**To do:**
Using the data below, determine the number of lines that include the string "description". Write only that number.

**Material provided:**
------------------------

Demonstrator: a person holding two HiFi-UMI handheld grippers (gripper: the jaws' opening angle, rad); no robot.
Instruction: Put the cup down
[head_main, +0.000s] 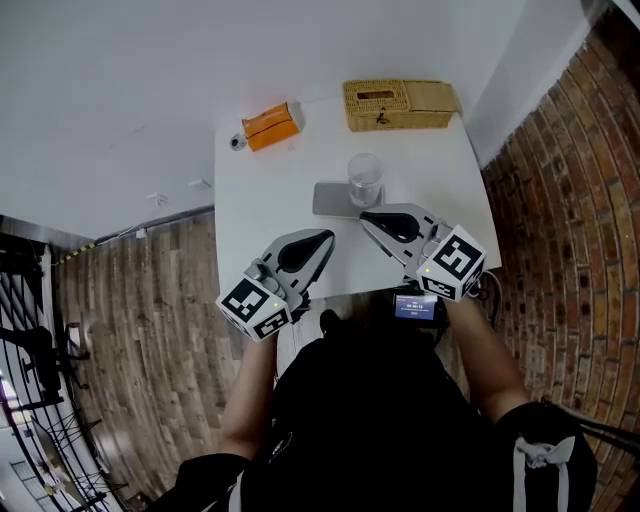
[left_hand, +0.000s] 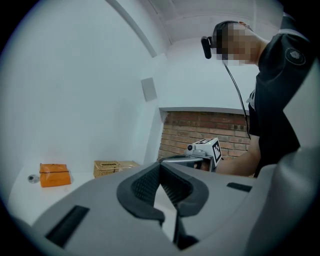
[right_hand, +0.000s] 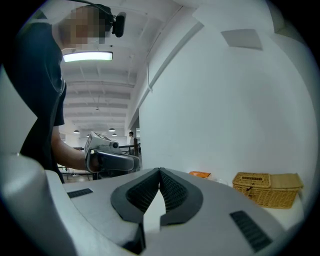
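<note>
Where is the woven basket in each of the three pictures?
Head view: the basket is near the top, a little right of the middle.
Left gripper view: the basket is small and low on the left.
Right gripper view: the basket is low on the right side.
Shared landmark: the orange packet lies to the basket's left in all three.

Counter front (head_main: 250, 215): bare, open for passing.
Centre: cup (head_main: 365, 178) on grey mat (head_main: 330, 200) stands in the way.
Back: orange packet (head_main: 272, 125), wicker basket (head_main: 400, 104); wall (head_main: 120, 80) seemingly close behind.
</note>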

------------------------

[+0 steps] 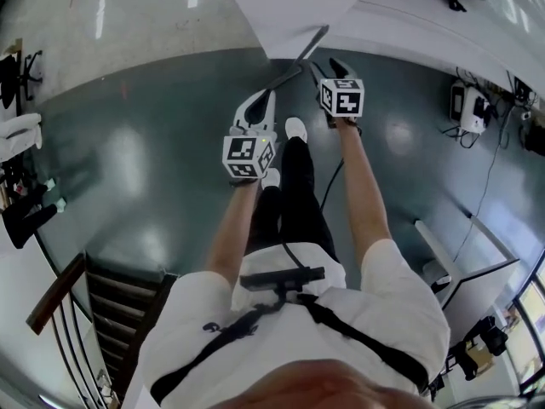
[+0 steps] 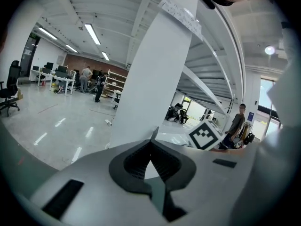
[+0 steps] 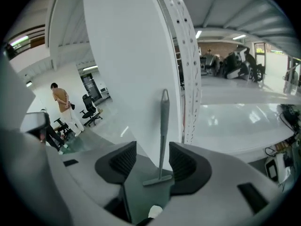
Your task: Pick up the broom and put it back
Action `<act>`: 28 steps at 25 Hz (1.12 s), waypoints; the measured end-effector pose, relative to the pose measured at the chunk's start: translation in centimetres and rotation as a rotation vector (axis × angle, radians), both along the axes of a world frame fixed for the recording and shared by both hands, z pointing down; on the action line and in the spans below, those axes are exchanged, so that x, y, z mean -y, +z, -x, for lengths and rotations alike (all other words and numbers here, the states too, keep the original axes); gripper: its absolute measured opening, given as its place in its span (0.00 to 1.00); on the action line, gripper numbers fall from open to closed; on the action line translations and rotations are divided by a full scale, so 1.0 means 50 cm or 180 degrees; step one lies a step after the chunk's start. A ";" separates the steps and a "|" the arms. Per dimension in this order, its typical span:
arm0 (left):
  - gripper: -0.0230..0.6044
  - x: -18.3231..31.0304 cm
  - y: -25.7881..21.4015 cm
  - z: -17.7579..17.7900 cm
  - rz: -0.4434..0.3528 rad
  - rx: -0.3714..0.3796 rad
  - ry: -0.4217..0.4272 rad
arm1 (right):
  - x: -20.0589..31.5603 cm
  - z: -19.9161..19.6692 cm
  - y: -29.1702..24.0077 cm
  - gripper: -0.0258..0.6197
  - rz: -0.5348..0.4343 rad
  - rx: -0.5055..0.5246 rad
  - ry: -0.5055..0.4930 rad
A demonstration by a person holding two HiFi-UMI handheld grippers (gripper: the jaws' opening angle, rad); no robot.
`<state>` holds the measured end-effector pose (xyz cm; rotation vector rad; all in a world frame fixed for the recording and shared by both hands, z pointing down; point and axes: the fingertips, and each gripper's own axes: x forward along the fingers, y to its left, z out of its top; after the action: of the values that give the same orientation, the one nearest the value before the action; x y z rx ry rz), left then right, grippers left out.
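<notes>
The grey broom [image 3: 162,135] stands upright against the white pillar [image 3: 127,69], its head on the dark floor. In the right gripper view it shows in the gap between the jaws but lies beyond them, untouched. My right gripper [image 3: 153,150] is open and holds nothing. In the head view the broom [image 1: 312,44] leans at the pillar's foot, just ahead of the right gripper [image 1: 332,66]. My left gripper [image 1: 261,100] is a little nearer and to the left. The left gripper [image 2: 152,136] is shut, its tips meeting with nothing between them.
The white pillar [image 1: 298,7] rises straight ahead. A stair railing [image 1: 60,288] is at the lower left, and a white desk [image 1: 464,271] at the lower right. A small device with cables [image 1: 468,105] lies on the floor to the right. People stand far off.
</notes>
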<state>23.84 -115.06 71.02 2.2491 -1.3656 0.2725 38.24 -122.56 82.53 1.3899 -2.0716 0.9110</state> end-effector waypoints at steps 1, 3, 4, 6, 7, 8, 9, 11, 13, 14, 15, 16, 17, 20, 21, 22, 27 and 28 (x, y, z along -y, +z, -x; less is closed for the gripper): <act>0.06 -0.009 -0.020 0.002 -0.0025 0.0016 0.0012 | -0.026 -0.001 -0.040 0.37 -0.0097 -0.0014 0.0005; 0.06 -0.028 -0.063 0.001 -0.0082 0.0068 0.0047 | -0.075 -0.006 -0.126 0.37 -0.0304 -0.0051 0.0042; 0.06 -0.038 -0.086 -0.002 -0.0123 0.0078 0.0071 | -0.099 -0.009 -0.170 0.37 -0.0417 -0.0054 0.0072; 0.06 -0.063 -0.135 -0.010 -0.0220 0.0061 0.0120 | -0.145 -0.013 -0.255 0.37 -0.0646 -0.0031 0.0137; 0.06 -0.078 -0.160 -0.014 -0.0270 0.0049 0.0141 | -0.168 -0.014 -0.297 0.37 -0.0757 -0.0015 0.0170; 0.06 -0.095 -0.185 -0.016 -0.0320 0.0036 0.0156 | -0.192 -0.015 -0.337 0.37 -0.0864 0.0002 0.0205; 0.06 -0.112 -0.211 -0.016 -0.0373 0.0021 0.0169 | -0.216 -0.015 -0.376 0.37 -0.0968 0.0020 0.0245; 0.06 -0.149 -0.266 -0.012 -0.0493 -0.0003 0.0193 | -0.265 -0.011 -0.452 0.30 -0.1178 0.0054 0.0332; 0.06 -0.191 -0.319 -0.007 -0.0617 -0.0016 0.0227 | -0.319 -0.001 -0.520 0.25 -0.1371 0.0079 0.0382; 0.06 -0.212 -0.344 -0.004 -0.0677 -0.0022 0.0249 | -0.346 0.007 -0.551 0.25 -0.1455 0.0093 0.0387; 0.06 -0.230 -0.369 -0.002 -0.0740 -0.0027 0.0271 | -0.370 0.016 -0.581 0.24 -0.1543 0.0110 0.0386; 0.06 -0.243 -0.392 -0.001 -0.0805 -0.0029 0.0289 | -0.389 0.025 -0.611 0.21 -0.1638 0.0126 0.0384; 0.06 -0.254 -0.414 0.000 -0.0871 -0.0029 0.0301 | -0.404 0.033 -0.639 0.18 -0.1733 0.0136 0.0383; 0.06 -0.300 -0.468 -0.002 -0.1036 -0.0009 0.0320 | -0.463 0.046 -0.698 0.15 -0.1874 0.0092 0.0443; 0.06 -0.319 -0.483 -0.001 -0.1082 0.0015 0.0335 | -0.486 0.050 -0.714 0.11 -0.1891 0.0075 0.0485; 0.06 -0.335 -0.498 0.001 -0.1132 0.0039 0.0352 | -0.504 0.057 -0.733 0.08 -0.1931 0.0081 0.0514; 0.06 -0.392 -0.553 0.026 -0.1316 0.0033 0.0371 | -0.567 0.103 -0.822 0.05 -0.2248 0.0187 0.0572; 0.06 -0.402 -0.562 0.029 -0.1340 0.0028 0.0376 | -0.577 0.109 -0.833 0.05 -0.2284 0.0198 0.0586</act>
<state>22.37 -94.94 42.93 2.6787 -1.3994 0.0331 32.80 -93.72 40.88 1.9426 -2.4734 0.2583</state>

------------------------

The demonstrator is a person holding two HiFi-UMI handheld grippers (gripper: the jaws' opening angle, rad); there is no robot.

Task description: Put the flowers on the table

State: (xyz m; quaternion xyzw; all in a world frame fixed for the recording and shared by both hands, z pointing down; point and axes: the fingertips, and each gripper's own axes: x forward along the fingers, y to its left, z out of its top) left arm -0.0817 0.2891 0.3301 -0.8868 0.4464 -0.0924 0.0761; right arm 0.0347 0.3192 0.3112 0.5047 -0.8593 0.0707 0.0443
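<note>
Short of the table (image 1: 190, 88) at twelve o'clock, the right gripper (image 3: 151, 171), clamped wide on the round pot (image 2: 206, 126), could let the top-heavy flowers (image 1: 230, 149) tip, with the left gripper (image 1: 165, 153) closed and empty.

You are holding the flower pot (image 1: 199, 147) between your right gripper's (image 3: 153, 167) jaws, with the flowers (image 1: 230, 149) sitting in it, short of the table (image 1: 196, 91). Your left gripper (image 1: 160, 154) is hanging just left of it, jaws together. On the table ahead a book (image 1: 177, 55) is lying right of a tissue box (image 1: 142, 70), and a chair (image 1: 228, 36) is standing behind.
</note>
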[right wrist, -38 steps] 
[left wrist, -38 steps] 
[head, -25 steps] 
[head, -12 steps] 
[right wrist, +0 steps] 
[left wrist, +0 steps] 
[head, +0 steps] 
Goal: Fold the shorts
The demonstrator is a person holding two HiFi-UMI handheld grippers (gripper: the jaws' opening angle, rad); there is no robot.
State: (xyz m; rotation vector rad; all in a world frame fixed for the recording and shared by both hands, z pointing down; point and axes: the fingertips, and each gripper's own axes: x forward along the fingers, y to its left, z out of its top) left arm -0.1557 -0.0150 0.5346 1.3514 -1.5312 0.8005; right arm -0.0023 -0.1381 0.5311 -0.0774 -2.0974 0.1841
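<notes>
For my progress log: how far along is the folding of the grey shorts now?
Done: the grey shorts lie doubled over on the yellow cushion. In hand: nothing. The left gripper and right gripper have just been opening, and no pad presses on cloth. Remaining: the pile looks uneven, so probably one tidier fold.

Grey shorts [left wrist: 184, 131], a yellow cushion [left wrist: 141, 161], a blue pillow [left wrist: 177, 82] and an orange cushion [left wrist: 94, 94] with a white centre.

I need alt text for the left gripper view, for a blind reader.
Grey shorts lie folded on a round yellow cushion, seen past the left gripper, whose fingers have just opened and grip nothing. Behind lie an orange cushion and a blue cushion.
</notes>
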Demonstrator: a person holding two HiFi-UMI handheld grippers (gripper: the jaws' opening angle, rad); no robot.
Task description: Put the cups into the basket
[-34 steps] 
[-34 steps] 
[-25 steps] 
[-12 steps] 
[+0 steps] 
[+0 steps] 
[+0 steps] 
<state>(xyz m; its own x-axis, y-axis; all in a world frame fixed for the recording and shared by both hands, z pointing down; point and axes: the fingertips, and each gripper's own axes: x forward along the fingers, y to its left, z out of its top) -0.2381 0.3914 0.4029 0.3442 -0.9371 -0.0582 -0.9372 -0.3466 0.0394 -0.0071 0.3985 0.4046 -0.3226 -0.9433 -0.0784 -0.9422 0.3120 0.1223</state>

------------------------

**Result of this exercise:**
2